The title of this post is a reference to a Bill Hicks routine in which he talked about seeing T2 and how the special effects could not be surpassed; it’s very funny and you should listen to it:
I have a circle of friends that I regularly go to the movies with; we’re kind of a club that catches all the new films, so I’ve seen most of the recent releases and can say that Bill was on to something. Not about using terminally ill people and convicted criminals as stuntmen, but rather that CGI would completely change the possibility of what movies could show. The reason, say, a major motion picture featuring Green Lantern or the X-Men was unthinkable in the pre-CG age was that it would be expensive beyond imagining to create convincing effects that would in any way depict what had been done on the comic book page. Now the comic can function as a storyboard, as in the case of the Watchmen. In the case of Thor, the X-Men, and Green Lantern this was the case to varying degrees with varying success.
Green Lantern was the least successful of the three because it was big and bloated yet anemic and undernourished; choppy edits and an ill-defined villain made for a short movie that started strong and finished lame. It would have been better to have dealt with Parallax by the end of act II and had the Sinestro storyline be the focus of the third act rather than put off to the sequel. The best parts of the movie were seeing Oa and the Corps in action; the worst was Ryan Reynolds doing pretty much anything besides be Green Lantern. The other reason the film wasn’t successful was the reason the other two were, which is that they had a larger mythos to inhabit; it would be really interesting if this GL inhabited the same universe as Nolan’s Batman and the rebooted Superman. As it was, it was fun but not great.
X-Men: First Class succeeded because of the framework established by the other films in the series as well as the choice to make it a period piece that takes place in a specific time and place. The performances are convincing portrayals of people in extraordinary circumstances; the Xavier/Magneto relationship has never been so interesting and Mystique is finally given some significant screen time. The whole movie feels like a good Bond film from the 60’s, with cool action and sexy parties.

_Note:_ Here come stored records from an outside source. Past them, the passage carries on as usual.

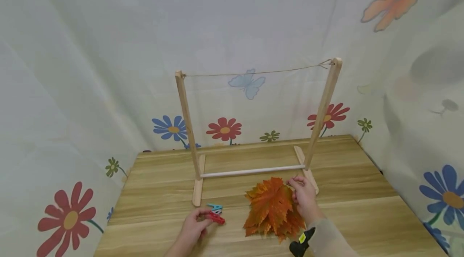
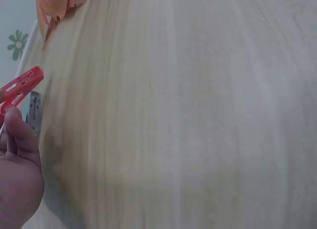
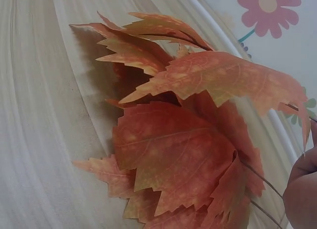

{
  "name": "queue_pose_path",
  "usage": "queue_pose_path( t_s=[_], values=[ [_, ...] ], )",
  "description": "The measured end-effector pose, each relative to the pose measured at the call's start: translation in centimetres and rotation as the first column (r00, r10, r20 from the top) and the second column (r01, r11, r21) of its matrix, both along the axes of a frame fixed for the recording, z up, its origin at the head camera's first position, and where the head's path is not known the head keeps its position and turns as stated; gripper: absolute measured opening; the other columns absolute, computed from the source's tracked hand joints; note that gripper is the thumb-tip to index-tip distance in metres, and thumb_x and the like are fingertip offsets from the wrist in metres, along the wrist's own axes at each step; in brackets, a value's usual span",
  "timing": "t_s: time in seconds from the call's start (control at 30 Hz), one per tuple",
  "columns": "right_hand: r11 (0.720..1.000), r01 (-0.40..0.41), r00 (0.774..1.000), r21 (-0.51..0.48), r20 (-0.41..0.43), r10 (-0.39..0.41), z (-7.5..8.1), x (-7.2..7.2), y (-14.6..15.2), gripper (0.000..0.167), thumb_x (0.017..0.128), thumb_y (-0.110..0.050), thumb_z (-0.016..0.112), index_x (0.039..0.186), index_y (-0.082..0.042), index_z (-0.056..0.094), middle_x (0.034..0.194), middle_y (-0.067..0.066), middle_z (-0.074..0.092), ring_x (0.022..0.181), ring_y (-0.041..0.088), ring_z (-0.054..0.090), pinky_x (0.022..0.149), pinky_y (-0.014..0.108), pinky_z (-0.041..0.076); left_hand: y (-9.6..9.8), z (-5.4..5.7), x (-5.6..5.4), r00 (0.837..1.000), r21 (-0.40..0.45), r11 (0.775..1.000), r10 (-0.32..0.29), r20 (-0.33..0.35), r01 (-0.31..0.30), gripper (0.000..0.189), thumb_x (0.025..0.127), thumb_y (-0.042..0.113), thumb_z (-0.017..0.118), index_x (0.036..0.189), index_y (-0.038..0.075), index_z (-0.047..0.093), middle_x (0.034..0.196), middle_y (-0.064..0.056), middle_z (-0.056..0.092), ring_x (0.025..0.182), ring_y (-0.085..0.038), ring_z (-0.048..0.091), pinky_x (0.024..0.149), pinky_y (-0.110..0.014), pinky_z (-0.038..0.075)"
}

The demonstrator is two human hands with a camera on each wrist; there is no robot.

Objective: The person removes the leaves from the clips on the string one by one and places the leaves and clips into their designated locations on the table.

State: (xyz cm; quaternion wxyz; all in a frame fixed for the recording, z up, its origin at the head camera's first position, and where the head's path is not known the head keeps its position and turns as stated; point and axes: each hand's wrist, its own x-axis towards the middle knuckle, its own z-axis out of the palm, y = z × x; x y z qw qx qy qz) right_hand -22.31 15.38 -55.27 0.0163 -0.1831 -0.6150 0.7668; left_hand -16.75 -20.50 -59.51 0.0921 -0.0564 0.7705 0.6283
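My left hand (image 1: pixel 193 226) pinches a red clothespin (image 1: pixel 217 218) between thumb and fingers, just above the tabletop. The left wrist view shows the same red clothespin (image 2: pixel 24 86) at its left edge, with a grey clothespin (image 2: pixel 34 112) lying beyond it. A blue clothespin (image 1: pixel 214 208) lies close by. To the right is a pile of orange-red artificial maple leaves (image 1: pixel 268 204). At its upper right, my right hand (image 1: pixel 305 196) pinches a thin stem. In the right wrist view, that stem belongs to a leaf (image 3: pixel 223 78) raised over the others; my fingertips are partly cut off there.
Behind the leaves stands a wooden frame with two posts (image 1: pixel 188 128), a white bottom rod (image 1: pixel 253 171) and a string (image 1: pixel 224 75) tied between the post tops. Its feet rest on the wood-grain table (image 1: pixel 163 196). Printed fabric (image 1: pixel 108 47) surrounds the table's back and sides.
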Motion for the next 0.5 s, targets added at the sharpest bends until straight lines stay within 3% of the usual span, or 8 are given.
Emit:
queue_pose_path(
  t_s=[0.33, 0.5],
  values=[
    [1.000, 0.017, 1.000, -0.009, 0.006, -0.017, -0.8, 0.2, 0.1, 0.013, 0.093, -0.010, 0.058, 0.098, -0.006, 0.047, 0.086, 0.003, 0.067, 0.041, 0.005, 0.037, 0.039, 0.019, 0.026, -0.6, -0.4, 0.7, 0.999, 0.004, 0.999, -0.037, 0.029, 0.037, 0.036, 0.081, 0.007, 0.068, 0.115, 0.001, 0.057, 0.090, -0.005, 0.058, 0.048, -0.010, 0.046, 0.040, -0.021, 0.037],
    [1.000, -0.001, 1.000, 0.003, 0.018, 0.001, -1.0, 0.3, 0.0, 0.015, 0.093, -0.011, 0.058, 0.102, -0.004, 0.048, 0.086, 0.002, 0.068, 0.041, 0.004, 0.037, 0.040, 0.019, 0.027, -1.1, -1.0, 1.2, 0.993, -0.101, 0.988, -0.120, -0.018, 0.118, 0.034, 0.080, 0.004, 0.065, 0.113, 0.002, 0.058, 0.089, -0.006, 0.058, 0.049, -0.012, 0.048, 0.040, -0.022, 0.040]
  ],
)
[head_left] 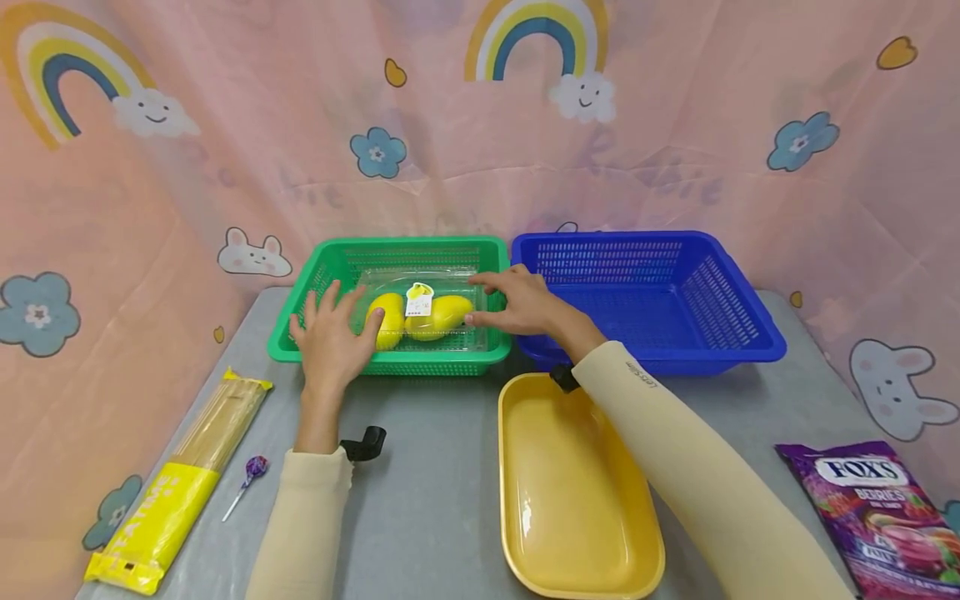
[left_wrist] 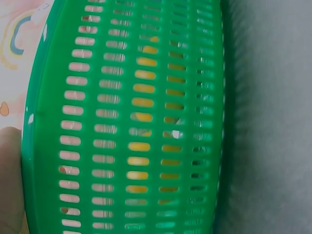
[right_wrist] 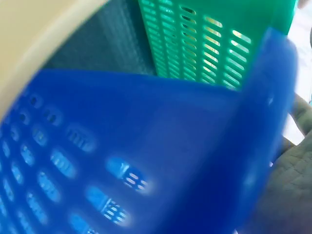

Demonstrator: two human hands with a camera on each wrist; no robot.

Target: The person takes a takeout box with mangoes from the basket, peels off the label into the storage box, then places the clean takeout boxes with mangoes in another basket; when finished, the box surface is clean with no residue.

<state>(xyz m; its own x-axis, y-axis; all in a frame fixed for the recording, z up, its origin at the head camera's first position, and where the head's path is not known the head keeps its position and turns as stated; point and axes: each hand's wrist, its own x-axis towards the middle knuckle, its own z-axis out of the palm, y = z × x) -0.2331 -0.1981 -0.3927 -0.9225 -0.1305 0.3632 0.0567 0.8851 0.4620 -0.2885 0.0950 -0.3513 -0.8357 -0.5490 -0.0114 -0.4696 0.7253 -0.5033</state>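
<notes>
A clear plastic box (head_left: 367, 279) with two yellow mangoes (head_left: 441, 318) and a white label (head_left: 419, 300) lies inside the green basket (head_left: 412, 357). My left hand (head_left: 332, 342) is over the basket's left side, fingers spread, its thumb beside the left mango (head_left: 387, 323). From the right, my right hand (head_left: 521, 304) reaches across the basket's edge, thumb and fingers apart around the box's right end. Mango yellow shows through the basket's slotted wall (left_wrist: 44, 122) in the left wrist view. The right wrist view has part of my palm (right_wrist: 287, 190) behind a blue rim.
A blue basket (head_left: 645, 362) adjoins the green one on the right. In front, a yellow tray (head_left: 577, 500) sits beneath my right forearm. Pasta (head_left: 183, 483) and a lollipop (head_left: 256, 467) lie at left, a purple candy bag (head_left: 873, 517) at right. A printed curtain (head_left: 442, 200) hangs behind.
</notes>
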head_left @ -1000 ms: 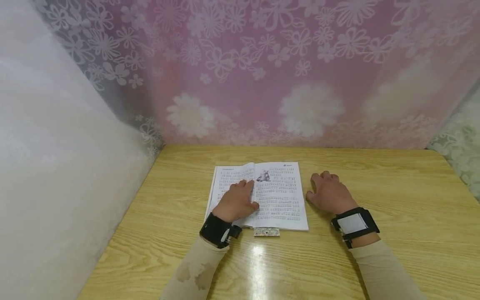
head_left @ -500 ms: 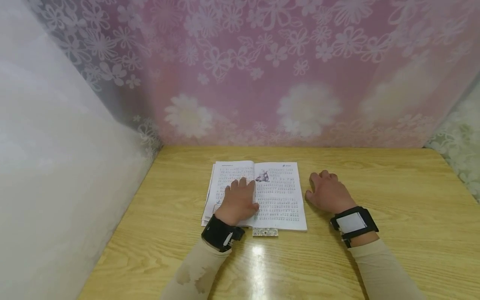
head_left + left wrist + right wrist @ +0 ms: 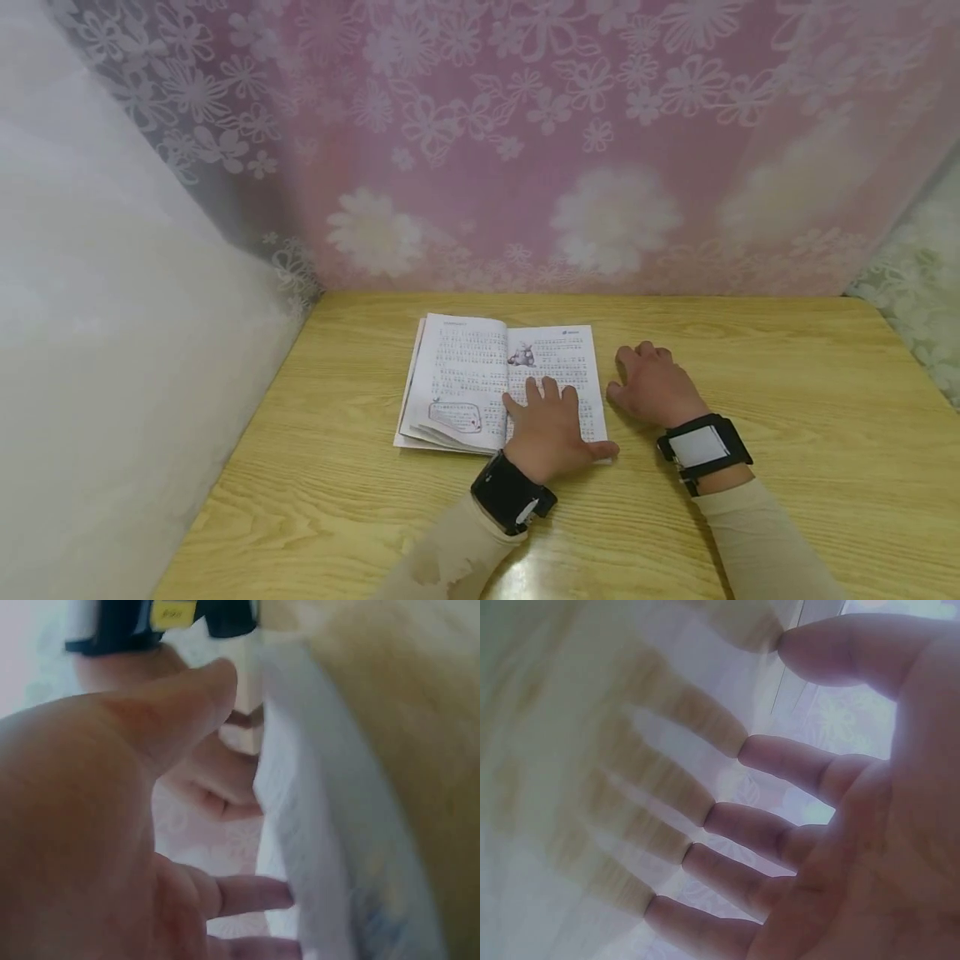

Thor is explicitly part of a larger series of films that will culminate with the Avengers and it executes a difficult task beautifully; making Thor convincing when planning to mix him up with Iron Man and Captain America. The film goes a long way towards explaining the metaphysics of a universe that contains Asgard, Midgard, and presumably, Skrulls and the Kree. Where the Hulk and Iron Man films have hinted at the larger world they inhabit, Thor is far less coy. This is why the film is successful; it has a purpose.